Dicho todo esto, se comprende mejor que Víctor sea un resultado normal de las leyes de la herencia.
Víctor es un amigo inolvidable, entre otras razones porque él no permite que lo olvides. Cuando menos te esperas, es capaz de llamarte al móvil para decirte cosas como: “estoy en el Parador de Toledo, ¿por qué no te vienes a comer?, son sólo cuarenta minutos de coche”, o “estoy en Barcelona y me acuerdo mucho de ti, en el AVE son poco más de dos horas”, o “me he encontrado entre mis papeles un recordatorio de tu Primera Comunión y he pensado en llamarte” o, simplemente, “hola, ¿qué fue de tu amiga Natalia?

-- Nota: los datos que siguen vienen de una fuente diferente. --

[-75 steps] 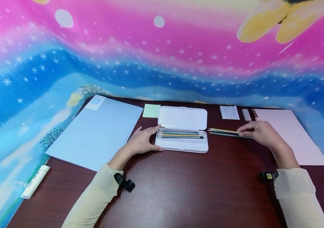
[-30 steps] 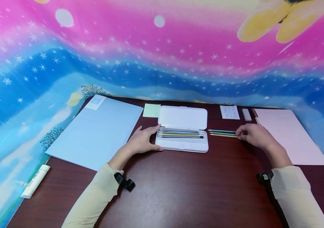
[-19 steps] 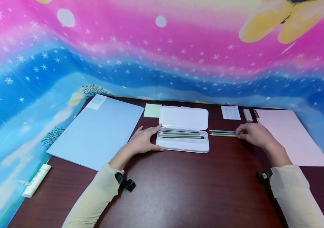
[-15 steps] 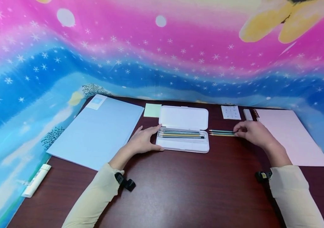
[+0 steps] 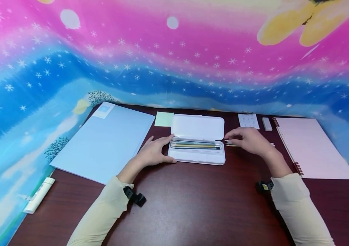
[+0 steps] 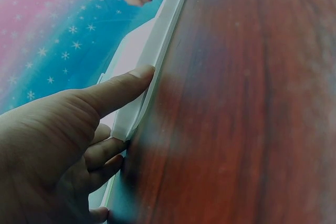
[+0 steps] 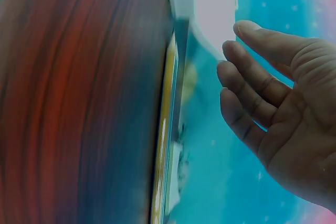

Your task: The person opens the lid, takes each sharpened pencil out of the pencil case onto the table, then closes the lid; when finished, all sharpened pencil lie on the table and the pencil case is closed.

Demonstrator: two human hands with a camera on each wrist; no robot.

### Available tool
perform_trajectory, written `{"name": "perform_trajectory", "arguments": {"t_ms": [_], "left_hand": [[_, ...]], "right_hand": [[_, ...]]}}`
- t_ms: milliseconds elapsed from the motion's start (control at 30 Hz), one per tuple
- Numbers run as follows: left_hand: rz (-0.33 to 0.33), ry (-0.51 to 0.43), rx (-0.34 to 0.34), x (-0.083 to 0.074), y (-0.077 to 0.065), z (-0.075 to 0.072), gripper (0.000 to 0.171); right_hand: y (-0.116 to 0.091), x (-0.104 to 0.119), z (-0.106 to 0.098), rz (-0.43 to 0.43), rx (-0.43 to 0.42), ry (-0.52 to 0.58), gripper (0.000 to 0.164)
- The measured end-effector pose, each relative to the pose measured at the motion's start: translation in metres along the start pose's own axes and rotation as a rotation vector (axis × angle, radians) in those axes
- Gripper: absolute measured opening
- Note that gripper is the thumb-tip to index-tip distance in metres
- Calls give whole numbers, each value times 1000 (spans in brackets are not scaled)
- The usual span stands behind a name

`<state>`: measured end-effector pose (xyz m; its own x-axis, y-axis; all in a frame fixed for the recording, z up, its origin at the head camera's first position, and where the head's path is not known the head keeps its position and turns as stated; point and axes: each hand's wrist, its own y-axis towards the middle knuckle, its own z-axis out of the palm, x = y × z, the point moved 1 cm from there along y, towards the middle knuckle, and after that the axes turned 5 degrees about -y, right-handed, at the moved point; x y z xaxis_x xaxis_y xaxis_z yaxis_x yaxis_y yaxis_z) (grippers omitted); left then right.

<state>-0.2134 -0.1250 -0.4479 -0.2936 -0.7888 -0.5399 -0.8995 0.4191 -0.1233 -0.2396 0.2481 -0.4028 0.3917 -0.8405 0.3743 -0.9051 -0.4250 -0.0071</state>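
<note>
A white pencil case (image 5: pixel 197 127) lies with its lid raised, several pencils (image 5: pixel 194 145) inside its tray. My left hand (image 5: pixel 153 152) holds the case's left end, its thumb (image 6: pixel 123 90) against the front edge and the other fingers round the end. Just right of the case, my right hand (image 5: pixel 251 140) hovers above a few pencils lying on the table. In the right wrist view, a yellow pencil (image 7: pixel 165 124) lies apart from this hand, whose fingers are loosely bent with nothing between them. In the head view the hand covers most of these pencils.
A blue folder (image 5: pixel 107 143) lies left, with a white tube (image 5: pixel 39 195) near the table's left edge. Green sticky notes (image 5: pixel 164 119) sit behind the case. A printed paper (image 5: pixel 248 121), an eraser (image 5: pixel 266 124) and a pink spiral notebook (image 5: pixel 316 148) are at right.
My right hand has put its pencils down lined up beside the case, let go and moved left over their tips. My left hand has stayed on the case.
</note>
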Motion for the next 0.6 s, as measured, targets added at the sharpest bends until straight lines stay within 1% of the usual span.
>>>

Hace tiempo que no me hablas de ella”, pero es un truco: en realidad lo que quiere decirte es que vayas a pasar unos días a su magnífica casa en Hendaya. Y no se te ocurra responderle que te dan miedo esos perrazos negros que tiene porque lo resuelve de inmediato: “por eso no te preocupes, porque los llevo a un caserío y no los vas a ver”. O que el “puente” son pocos días y no merece la pena conducir tanto, porque “te puedes comprar por Internet un billete de avión, el aeropuerto de Fuenterrabía está a quince minutos de casa e iré a esperarte hasta el mismísimo pie del avión”. No es problema. Con él, nada es un problema.
En este mundo tan insolidario y egoísta son necesarias personas como Víctor, que abren el gigantesco paraguas del corazón para acogerte sin preguntas. Aunque sea para llevarte a todo trapo de un sitio para otro.